The Articles of Organization are an important part of establishing an LLC. Without them, it can be difficult to prove eligibility for limited liability status in court. They can also help to govern actions between an LLC and its members.

What Is Their Purpose?

Filing the Articles of Organization is important because they form the LLC. In the state of Delaware, there is a $110 filing fee, but this is what legally forms your LLC. The Articles of Organization are called by a different name in some other states.

The purpose of the Articles of Organization is to generate an outline of your company. Every state has different requirements for what needs to be included, but generally, they explain the purpose of your LLC, as well as list all members and managers involved.

This document is necessary in order to establish a legal LLC. Without them, it is not possible to obtain an EIN, which means you cannot set up a business bank account, apply for business loans, or create a legal identity for the company.

Information Included in Articles of Organization

Incorrectly filing can result in a penalty or fine to your business. Make sure you include all the information necessary by following this list.

  • Company Name: The company name is whatever unique name you choose to name your Delaware LLC.
  • Statement of Purpose: Whether your business sells bicycles, is a holding company, or offers a service, this is your purpose.
  • Duration: Some LLCs have a goal and temporary duration, this should be stated whether or not the LLC is finite or infinite.
  • Place of business: This should be the mailing address where principal business will take place.
  • Registered Agent: Every LLC must have a registered agent, and this is someone who accepts documents and important tax information on behalf of the company. The registered agent of a Delaware LLC must have an address in the state, and be able to accept due process when necessary.
  • Management: Information about company owners, managers, and officers.

Articles of Organization vs Articles of Incorporation

There are Articles of Incorporation and Articles of Organization, but they are completely different. The content of the Articles of Organization and the Articles of Incorporation do seem similar, but they have different purposes.

The Articles of Organization are used in order to form the LLC. On the other hand, the Articles of Incorporation are used to create a corporation. They are completely different business entities.

How Much Does It Cost to File Articles of Organization in Delaware?

In Delaware, the cost to file the Articles of Organization is $110. This is required when you register as an LLC in the state of Delaware, to be paid to the Secretary of State.

How to File Articles of Organization

If you are filing the Articles of Organization for your business you want to make sure you fill out everything correctly. Here’s a list of what you need to include in your Articles and how to file them.


The name of a Delaware LLC must include the words “Limited Liability Company”, “LLC”, or “L.L.C”. It must also be completely unique within the state of Delaware.

List Address

The street address of your principal place of business should be listed, as well as the mailing address if it is different.
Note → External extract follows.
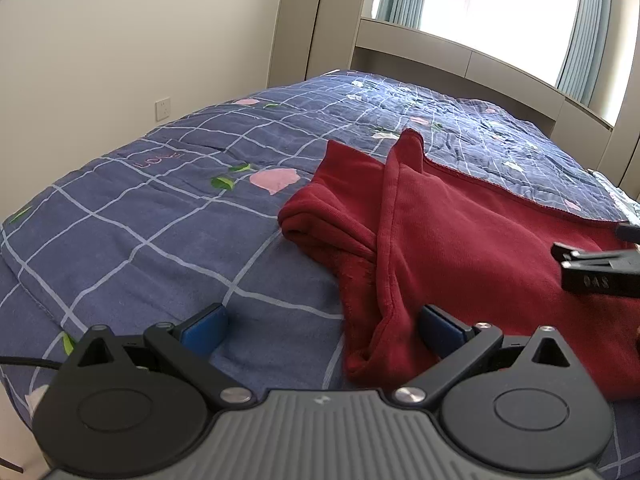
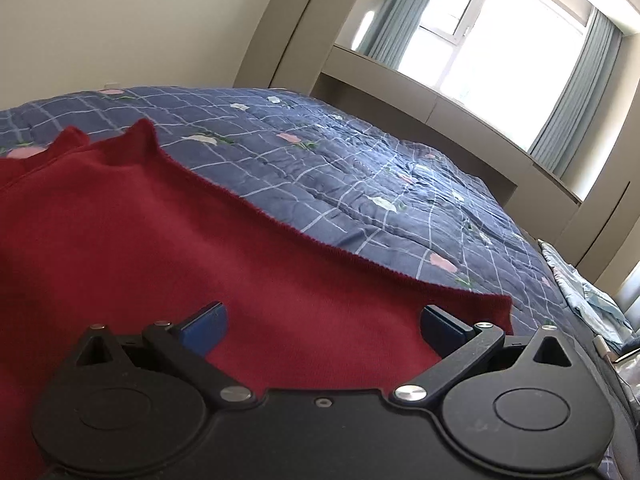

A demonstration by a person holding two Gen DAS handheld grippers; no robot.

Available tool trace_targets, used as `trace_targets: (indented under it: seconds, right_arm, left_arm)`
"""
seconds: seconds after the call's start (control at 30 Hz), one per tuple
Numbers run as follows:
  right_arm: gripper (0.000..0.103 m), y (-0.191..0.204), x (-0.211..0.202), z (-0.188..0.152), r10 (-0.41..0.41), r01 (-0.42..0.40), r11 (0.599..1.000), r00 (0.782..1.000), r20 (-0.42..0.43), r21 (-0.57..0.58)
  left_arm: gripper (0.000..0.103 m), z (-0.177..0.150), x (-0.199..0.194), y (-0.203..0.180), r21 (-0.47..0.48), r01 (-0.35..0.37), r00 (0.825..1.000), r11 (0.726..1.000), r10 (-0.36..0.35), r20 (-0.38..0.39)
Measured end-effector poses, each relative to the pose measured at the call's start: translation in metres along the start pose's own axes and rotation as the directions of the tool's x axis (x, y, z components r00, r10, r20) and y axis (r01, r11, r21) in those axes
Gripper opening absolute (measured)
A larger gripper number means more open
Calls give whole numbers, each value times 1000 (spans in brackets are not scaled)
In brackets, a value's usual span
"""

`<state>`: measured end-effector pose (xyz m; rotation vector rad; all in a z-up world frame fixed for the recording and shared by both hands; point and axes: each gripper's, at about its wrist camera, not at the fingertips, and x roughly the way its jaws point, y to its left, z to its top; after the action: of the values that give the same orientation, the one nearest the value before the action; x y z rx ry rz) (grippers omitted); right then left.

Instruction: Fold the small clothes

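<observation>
A dark red knitted garment (image 1: 452, 236) lies on the blue checked bedspread (image 1: 152, 216), with a folded flap and a ridge along its left side. My left gripper (image 1: 324, 330) is open, low over the garment's near left edge; its right finger (image 1: 440, 330) rests by the red cloth, its left finger (image 1: 206, 330) over the bedspread. The right gripper shows at the right edge of the left wrist view (image 1: 596, 272). In the right wrist view the red garment (image 2: 168, 248) fills the foreground and my right gripper (image 2: 324, 326) is open just above it, near its right corner.
The bed is wide, with a cream wall and a socket (image 1: 163, 109) to the left. A beige headboard ledge (image 2: 420, 92) and a window with teal curtains (image 2: 576, 92) stand beyond. Crumpled light bedding (image 2: 592, 300) lies at the bed's right edge.
</observation>
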<state>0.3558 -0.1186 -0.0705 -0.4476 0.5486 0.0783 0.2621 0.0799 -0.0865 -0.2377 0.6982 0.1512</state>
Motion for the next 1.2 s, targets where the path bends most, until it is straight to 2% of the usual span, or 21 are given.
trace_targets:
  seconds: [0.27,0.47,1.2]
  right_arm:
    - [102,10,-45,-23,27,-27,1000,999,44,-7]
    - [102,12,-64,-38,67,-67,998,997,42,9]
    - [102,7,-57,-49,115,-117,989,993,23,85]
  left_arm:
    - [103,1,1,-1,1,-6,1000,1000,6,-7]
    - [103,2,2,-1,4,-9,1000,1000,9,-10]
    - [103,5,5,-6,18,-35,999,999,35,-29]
List Your Registered Agent

In the state of Delaware, every business entity must have a registered agent. The registered agent must live and have a physical address in the state of Delaware. They must also be available during business hours and be over the age of 18.

List Managers and Members

You must include the names and addresses of each person authorized to make management decisions or owner decisions for your LLC.

List Effective Date

The date that an LLC begins to operate is considered the effective date. This is usually the same day that your filing is accepted. Although, you can choose a different day, which would be five days prior to when the Department of State receives the filing or up to 90 days after.

Send to Delaware Secretary of State

Once you are finished filling out the paperwork you send it to your secretary of state. In Delaware, Articles of Organization can be filed online, in person, by mail, or by fax. Filing online one costs $110 and is a much faster process than mailing or delivering them in person.

Reasons Articles of Organization may be rejected

There are a few reasons why the articles of organization of your LLC will be rejected. Articles may be rejected because of an issue with the name you originally chose, or because you did not send the $110 fee along with your file. There are also other legal formalities that you may have made a mistake in submitting. In some situations, you may need to wait weeks to get a response.

How a Lawyer Can Help Submit Articles of Organization

Filing the articles of organization is an essential part of forming a limited liability company. Although the process of forming an LLC is a long process, it is something that everyone has to do. It turns an idea into a real business. Hiring a lawyer will help you ensure that everything is done correctly. You can avoid making mistakes that may cause your process to be delayed. By hiring a lawyer you will file correctly the first time, and be one step closer to operating as an LLC with limited liability protection.